=== RECORDS SHOWN ===
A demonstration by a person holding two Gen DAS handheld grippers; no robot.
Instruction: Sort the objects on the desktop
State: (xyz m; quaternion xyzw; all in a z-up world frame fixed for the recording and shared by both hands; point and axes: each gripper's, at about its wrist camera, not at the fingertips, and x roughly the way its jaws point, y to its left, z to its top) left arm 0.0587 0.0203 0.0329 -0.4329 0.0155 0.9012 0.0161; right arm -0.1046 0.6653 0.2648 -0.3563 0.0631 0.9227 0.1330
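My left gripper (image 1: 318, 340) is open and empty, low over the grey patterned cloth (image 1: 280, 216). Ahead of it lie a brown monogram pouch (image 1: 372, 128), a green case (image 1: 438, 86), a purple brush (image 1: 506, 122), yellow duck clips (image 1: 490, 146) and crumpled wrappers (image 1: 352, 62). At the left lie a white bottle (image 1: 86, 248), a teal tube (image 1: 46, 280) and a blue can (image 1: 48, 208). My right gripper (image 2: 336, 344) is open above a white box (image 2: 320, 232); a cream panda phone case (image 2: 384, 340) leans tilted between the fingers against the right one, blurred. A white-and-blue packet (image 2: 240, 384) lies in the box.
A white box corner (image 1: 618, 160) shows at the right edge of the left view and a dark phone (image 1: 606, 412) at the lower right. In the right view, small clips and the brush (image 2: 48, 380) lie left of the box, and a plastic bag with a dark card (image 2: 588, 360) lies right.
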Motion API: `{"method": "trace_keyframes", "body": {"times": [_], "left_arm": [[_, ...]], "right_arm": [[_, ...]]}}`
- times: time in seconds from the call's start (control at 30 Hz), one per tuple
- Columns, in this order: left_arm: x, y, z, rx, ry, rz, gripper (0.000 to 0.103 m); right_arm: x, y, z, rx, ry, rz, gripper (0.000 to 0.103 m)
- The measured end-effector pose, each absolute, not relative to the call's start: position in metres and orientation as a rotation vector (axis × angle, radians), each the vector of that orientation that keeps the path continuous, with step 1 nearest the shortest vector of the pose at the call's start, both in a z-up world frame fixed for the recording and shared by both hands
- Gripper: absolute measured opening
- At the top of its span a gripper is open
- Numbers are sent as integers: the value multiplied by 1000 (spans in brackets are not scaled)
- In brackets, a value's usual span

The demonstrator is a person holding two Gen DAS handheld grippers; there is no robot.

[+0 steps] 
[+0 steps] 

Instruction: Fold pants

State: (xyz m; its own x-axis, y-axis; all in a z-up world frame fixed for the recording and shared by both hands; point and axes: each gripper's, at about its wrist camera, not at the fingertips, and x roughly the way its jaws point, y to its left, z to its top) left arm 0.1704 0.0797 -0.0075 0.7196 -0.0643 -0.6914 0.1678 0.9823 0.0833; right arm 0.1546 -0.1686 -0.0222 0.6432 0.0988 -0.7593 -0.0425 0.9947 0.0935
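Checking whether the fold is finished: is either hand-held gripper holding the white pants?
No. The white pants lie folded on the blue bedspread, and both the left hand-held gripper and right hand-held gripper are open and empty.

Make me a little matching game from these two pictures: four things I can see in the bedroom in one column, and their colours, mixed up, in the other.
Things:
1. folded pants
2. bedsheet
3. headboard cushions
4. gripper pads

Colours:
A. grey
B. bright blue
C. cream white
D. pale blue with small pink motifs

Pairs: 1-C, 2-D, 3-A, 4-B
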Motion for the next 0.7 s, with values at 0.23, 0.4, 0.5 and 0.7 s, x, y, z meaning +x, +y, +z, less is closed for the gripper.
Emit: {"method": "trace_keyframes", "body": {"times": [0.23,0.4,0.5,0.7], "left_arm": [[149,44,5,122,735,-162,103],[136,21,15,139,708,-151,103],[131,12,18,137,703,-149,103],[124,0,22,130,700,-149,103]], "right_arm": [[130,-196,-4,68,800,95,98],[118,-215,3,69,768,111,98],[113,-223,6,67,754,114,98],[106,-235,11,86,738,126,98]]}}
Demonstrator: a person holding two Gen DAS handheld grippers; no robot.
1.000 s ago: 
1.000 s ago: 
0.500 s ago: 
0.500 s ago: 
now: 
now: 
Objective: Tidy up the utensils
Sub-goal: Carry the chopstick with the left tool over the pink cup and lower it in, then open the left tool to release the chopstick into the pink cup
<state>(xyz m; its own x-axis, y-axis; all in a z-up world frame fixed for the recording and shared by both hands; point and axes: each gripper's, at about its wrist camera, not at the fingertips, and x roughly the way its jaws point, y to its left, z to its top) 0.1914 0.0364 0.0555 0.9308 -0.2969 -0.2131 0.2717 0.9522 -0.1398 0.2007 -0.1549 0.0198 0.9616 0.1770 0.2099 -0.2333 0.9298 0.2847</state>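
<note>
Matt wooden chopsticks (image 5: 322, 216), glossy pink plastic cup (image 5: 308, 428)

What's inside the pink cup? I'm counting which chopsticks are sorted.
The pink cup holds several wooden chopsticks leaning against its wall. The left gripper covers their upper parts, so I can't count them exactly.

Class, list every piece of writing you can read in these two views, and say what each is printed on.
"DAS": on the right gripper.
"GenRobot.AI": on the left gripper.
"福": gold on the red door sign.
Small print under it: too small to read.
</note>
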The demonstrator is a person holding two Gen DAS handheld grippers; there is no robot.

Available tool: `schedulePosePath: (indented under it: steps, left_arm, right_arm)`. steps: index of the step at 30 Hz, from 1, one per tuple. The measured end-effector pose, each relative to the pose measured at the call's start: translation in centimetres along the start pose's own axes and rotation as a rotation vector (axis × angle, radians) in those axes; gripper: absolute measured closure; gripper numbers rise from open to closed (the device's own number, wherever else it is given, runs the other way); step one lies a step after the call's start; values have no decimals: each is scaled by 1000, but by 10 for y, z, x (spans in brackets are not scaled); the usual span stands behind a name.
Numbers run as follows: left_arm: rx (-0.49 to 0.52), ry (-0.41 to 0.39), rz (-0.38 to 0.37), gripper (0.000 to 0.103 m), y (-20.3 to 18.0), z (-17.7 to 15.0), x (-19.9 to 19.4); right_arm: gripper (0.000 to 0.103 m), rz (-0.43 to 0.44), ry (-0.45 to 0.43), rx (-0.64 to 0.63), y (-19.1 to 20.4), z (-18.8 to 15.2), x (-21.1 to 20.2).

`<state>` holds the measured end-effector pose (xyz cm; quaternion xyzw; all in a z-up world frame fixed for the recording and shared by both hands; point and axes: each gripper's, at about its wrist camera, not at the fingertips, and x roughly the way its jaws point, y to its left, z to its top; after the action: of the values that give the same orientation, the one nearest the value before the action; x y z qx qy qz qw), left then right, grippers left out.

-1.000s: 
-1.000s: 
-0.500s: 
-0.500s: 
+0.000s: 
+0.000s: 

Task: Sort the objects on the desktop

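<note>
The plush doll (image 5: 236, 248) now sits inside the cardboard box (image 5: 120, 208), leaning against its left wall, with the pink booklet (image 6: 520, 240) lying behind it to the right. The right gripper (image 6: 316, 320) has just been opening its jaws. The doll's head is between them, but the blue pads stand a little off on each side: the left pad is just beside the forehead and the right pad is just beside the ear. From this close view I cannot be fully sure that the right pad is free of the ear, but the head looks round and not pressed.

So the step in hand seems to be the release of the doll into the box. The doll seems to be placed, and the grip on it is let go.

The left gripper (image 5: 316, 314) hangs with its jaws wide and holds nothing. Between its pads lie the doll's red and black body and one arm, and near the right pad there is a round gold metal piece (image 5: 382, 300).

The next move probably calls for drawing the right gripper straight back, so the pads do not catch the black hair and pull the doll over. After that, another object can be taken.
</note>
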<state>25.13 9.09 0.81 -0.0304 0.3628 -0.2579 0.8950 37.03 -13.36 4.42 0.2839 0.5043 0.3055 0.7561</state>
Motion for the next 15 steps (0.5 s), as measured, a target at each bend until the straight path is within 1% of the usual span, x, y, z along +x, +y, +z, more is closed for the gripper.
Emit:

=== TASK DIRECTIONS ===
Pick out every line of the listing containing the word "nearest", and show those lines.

=== EXERCISE OUTPUT ===
- The measured end-effector pose, each absolute, not relative to the call's start: position in metres and orientation as a rotation vector (axis × angle, radians), each the vector of that orientation that keeps the path continuous, with step 1 nearest the shortest vector of the pose at the call's start, both in a z-up world frame fixed for the recording and shared by both hands
`<state>` holds the measured end-effector pose (xyz cm; quaternion xyzw; all in a z-up world frame fixed for the recording and shared by both hands; point and axes: each gripper's, at about its wrist camera, not at the fingertips, and x roughly the way its jaws point, y to its left, z to its top; after the action: of the values that give the same orientation, the one nearest the value before the action; x y z qx qy qz qw), left then right, grippers left out.

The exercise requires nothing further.